→ Task objective: Copy out each line of the listing below that contains the word "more".
═══ Records ═══
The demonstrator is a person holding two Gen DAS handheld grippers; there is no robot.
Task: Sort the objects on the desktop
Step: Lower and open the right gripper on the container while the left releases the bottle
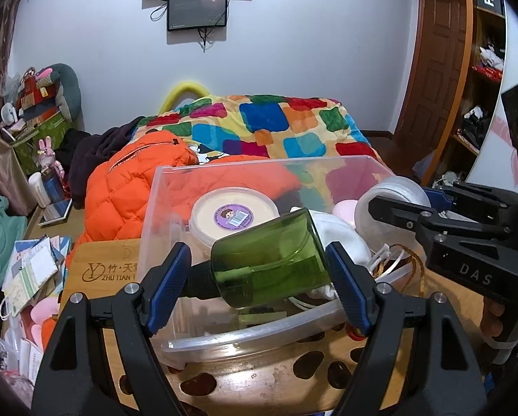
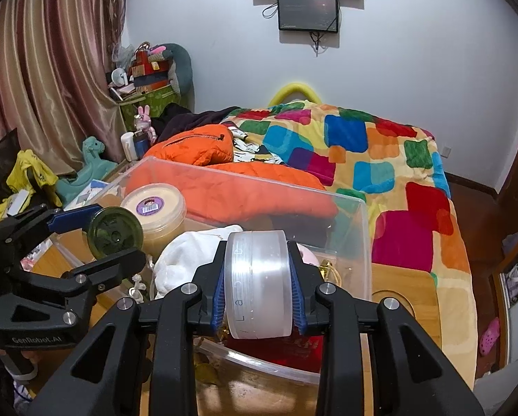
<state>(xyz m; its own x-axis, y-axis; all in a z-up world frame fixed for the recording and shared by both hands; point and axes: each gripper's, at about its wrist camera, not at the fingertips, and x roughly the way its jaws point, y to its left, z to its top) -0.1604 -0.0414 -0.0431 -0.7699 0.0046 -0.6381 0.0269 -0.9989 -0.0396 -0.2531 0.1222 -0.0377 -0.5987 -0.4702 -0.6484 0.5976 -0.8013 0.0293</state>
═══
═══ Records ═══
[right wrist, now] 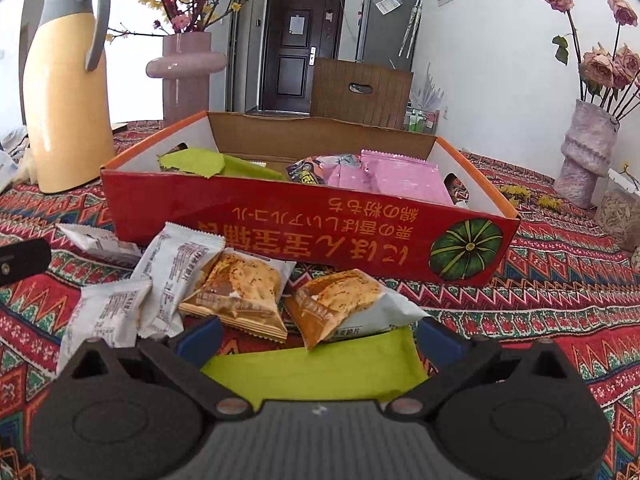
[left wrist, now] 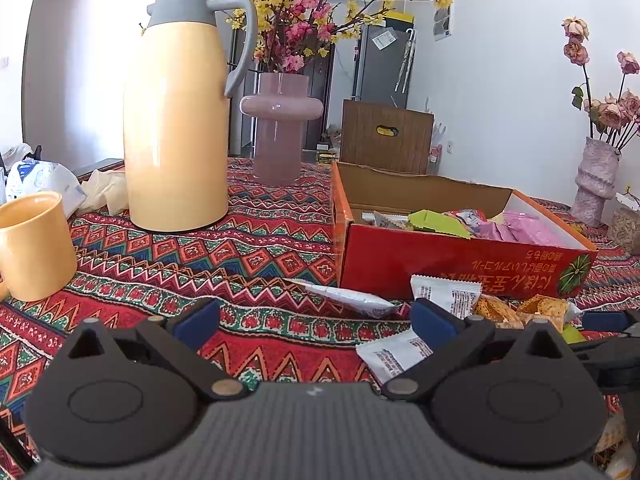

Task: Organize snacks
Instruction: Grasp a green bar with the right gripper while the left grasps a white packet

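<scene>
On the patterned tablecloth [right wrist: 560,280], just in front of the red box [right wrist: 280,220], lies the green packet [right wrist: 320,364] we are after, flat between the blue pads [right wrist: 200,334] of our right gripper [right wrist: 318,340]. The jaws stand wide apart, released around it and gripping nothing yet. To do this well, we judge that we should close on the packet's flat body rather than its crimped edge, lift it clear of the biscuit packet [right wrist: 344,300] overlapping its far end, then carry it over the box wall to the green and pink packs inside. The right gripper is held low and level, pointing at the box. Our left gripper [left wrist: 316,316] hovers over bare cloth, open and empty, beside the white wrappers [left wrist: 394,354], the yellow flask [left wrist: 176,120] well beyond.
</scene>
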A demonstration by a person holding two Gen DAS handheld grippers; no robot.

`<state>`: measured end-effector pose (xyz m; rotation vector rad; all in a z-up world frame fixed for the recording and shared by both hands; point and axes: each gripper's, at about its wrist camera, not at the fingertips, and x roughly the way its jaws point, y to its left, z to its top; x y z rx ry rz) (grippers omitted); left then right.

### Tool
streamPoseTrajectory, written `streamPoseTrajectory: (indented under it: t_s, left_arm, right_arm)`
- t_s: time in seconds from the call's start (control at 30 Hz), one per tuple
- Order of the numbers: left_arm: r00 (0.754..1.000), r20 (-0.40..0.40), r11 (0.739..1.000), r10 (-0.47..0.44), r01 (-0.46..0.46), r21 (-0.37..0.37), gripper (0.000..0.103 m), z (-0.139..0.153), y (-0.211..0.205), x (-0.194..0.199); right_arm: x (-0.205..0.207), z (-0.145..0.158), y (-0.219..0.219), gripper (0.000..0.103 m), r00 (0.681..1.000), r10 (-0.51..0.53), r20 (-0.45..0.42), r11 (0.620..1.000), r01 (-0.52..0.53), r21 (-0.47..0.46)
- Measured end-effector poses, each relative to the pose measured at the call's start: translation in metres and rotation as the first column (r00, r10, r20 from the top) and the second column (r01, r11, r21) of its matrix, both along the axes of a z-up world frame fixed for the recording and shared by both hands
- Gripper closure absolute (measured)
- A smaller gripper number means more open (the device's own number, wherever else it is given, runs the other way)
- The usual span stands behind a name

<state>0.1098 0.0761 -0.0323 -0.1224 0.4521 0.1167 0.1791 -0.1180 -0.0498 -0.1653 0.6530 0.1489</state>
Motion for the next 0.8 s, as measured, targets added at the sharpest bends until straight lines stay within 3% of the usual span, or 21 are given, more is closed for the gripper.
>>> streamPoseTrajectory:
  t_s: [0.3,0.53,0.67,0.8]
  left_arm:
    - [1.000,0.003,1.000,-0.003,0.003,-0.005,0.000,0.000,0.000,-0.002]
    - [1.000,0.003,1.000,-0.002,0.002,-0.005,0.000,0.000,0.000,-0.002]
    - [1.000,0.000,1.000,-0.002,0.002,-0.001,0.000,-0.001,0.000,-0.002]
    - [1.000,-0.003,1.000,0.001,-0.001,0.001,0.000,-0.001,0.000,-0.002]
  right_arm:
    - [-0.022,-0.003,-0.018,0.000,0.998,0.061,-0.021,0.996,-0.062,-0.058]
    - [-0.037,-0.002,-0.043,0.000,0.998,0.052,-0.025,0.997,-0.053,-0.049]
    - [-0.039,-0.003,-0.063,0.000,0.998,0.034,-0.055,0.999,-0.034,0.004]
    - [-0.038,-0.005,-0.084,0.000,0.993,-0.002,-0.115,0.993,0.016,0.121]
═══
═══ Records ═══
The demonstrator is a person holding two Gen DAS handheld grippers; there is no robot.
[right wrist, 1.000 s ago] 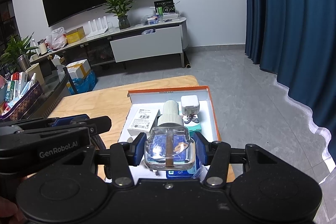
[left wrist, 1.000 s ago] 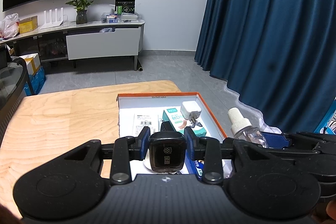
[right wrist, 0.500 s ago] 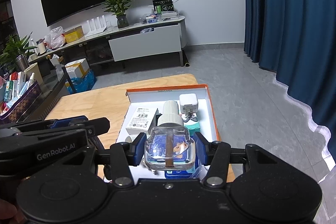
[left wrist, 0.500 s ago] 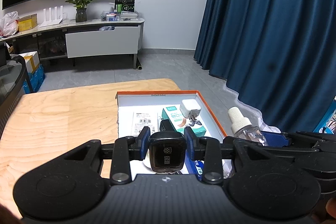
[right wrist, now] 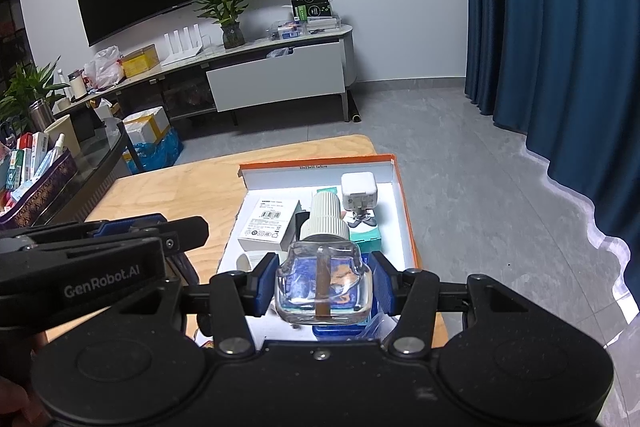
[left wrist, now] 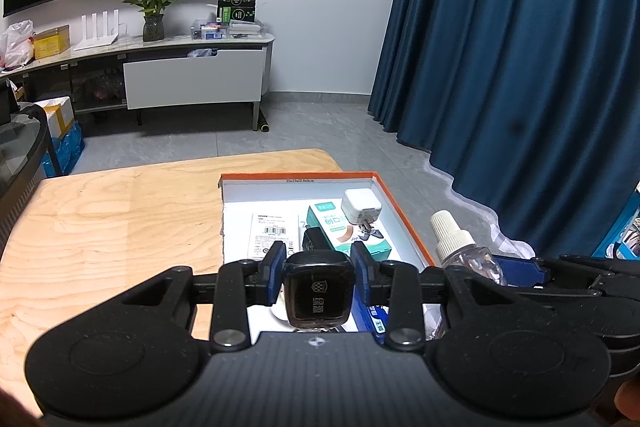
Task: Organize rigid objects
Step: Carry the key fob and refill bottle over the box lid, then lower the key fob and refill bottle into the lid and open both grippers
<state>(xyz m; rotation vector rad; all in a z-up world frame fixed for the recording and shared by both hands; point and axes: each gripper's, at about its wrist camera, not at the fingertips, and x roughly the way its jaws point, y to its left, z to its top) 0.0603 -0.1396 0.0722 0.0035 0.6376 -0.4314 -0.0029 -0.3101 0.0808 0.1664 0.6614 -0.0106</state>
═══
→ Answer for this exercise:
- A smaller gripper number means more open (the device's own number, wherever else it is given, runs the other way)
Motion for the next 0.8 s, as measured, targets added at the sharpest bends until straight lines stay within 3% of the usual span, or 21 are given, more is closed for the gripper.

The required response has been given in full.